If things go well, expect more liberalization in the future.

Liberating ACOs. The idea behind Accountable Care Organizations and Medicare Advantage plans is similar. In both cases, the federal government is encouraging the private sector to find innovative ways to reduce costs and improve quality – generally through integrated, coordinated, managed care. If the plan successfully reduces costs, it gets to keep some or all of the savings. If it improves quality it receives a bonus payment. Beyond that, the two models diverge.

Yet, as we explained in a recent post at the Health Affairs Blog, the MA market is better designed to meet four social goals: lower cost, higher quality, better information and the ability to adjust to changes in market conditions.

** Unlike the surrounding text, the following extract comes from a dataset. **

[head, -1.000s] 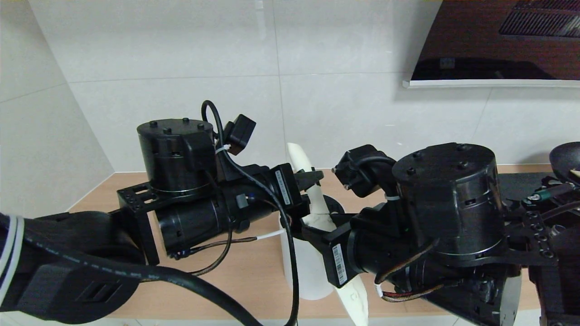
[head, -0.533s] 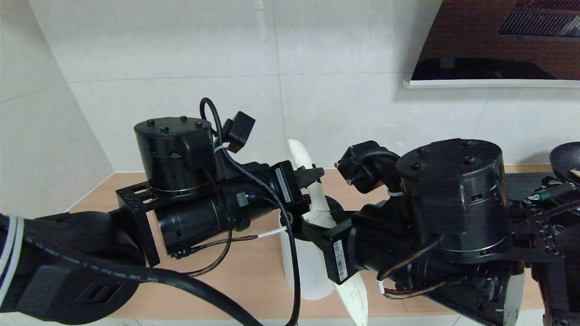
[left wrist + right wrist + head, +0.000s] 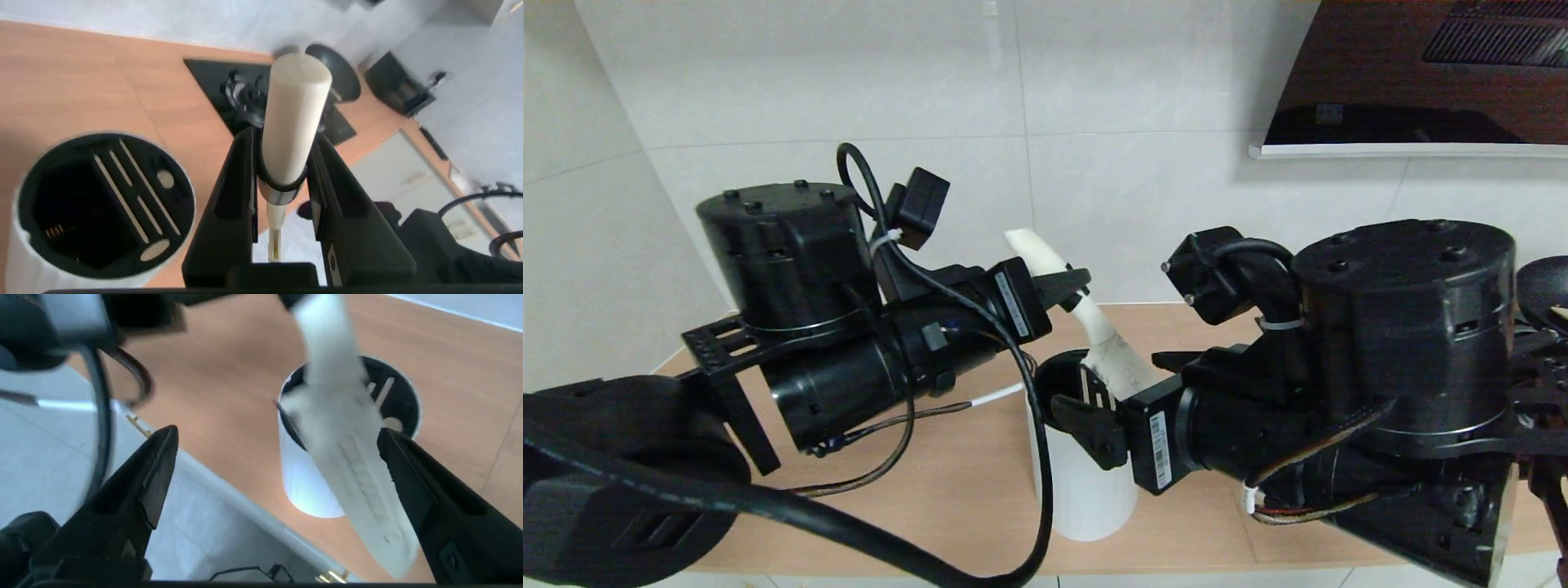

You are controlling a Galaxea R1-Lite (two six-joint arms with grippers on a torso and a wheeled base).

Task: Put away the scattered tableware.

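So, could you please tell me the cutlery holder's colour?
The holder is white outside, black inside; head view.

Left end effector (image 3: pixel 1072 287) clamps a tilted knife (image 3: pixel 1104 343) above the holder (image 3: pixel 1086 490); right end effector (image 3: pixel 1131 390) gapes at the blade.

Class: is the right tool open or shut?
Open. On the right tool, fingers stand wide apart either side of the white utensil; the left tool clamps its handle.

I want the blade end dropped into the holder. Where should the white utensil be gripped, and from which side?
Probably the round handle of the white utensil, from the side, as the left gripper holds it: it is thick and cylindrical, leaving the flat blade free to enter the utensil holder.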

The original plan for ACOs was one of progression – evolving from shared savings to more savings for plans that take more risks to fixed payment for each patient in return for delivering all medical care. At the end of the line, ACOs will look more and more like Medicare Advantage HMOs. For the Trump administration, we can’t seem to get there quickly enough.

The administration is allowing Next Generation ACOs to (a) have greater freedom to communicate with patients,  (b) reward patients for meeting compliance measures, (c) offer additional benefits that patients must forgo if they go “out-of-network,” (d) have broad freedom to utilize telemedicine and in some cases (e) opt for full capitation.

Equalizing Physician Fees. The CMS vision paper expresses alarm over increasing concentration in medical markets – especially in the hospital and physician sectors. It cites a number of studies which conclude that increasing concentration means less competition and higher consumer prices. One reason for concentration in physician services appears to be the acquisition of doctors by hospitals. In 2010, 27.7% of primary care physicians worked for hospitals. By 2016, that number had climbed to 43.5%.

One reason for such consolidation appears to be that Medicare pays higher fees for the same service when the doctor is employed by a hospital. According to the Ambulatory Surgery Center Association, Medicare pays almost twice as much for hospital-based outpatient services as it pays for the same services provided by a free-standing facility. For example, Medicare pays hospitals $1,745 for performing an outpatient cataract surgery while paying surgery centers only $976.

Under a new CMS rule, Medicare will be moving toward parity over the next two years for billing codes covering about 50% of outpatient services. According to the CMS, current Medicare payment for a typical hospital-based clinic visit is approximately $116, with an average beneficiary copayment of $23. After two years, the payment rate for the clinic visit will fall to $46 and the beneficiary copayment will fall to $9, thus saving beneficiaries an average of $14 each time they visit the clinic.

The American Hospital Association is suing to block the rule change. But this illustrates something important about the powers of the executive branch. Many of the reforms described here would have been done by Congress – but for the influence of powerful special interests.

When Congress tries to reform health care institutions, special interests stop the reforms in committee. Under the Trump administration, increasingly the special interests must turn to the courts.